Robust Navigation with Cross-Modal Fusion and Knowledge Transfer
This work addresses the generalization and sim-to-real transfer challenges for mobile robot navigation, which is incremental as it builds on existing teacher-student distillation methods.
The paper tackles the problem of poor generalization and the simulation-reality gap in learning-based navigation for mobile robots, proposing a cross-modal fusion and knowledge transfer method that outperforms baselines by a large margin and achieves robust navigation performance in varying conditions.

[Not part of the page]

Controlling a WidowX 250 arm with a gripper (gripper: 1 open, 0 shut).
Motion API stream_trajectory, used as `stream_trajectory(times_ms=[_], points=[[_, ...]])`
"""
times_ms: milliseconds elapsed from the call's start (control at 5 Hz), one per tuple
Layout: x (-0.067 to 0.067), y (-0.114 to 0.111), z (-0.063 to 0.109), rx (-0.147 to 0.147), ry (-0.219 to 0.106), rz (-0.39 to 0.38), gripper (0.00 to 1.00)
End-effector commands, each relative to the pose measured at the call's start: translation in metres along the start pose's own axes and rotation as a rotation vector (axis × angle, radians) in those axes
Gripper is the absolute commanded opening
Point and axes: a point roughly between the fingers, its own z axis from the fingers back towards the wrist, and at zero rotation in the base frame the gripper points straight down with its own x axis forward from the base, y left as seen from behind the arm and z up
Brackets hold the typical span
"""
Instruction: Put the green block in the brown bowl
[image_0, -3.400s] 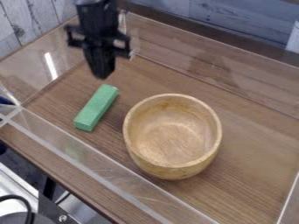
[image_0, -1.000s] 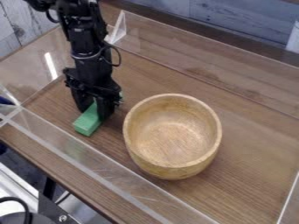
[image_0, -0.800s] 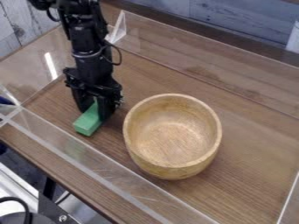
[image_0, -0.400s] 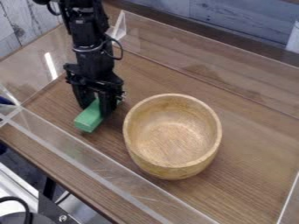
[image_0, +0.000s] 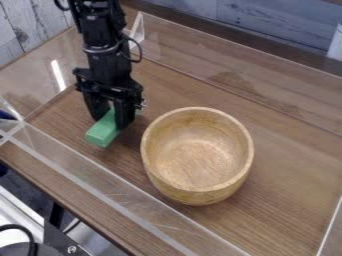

Recently, learning-based approaches show promising results in navigation tasks. However, the poor generalization capability and the simulation-reality gap prevent a wide range of applications. We consider the problem of improving the generalization of mobile robots and achieving sim-to-real transfer for navigation skills. To that end, we propose a cross-modal fusion method and a knowledge transfer framework for better generalization. This is realized by a teacher-student distillation architecture. The teacher learns a discriminative representation and the near-perfect policy in an ideal environment. By imitating the behavior and representation of the teacher, the student is able to align the features from noisy multi-modal input and reduce the influence of variations on navigation policy. We evaluate our method in simulated and real-world environments. Experiments show that our method outperforms the baselines by a large margin and achieves robust navigation performance with varying working conditions.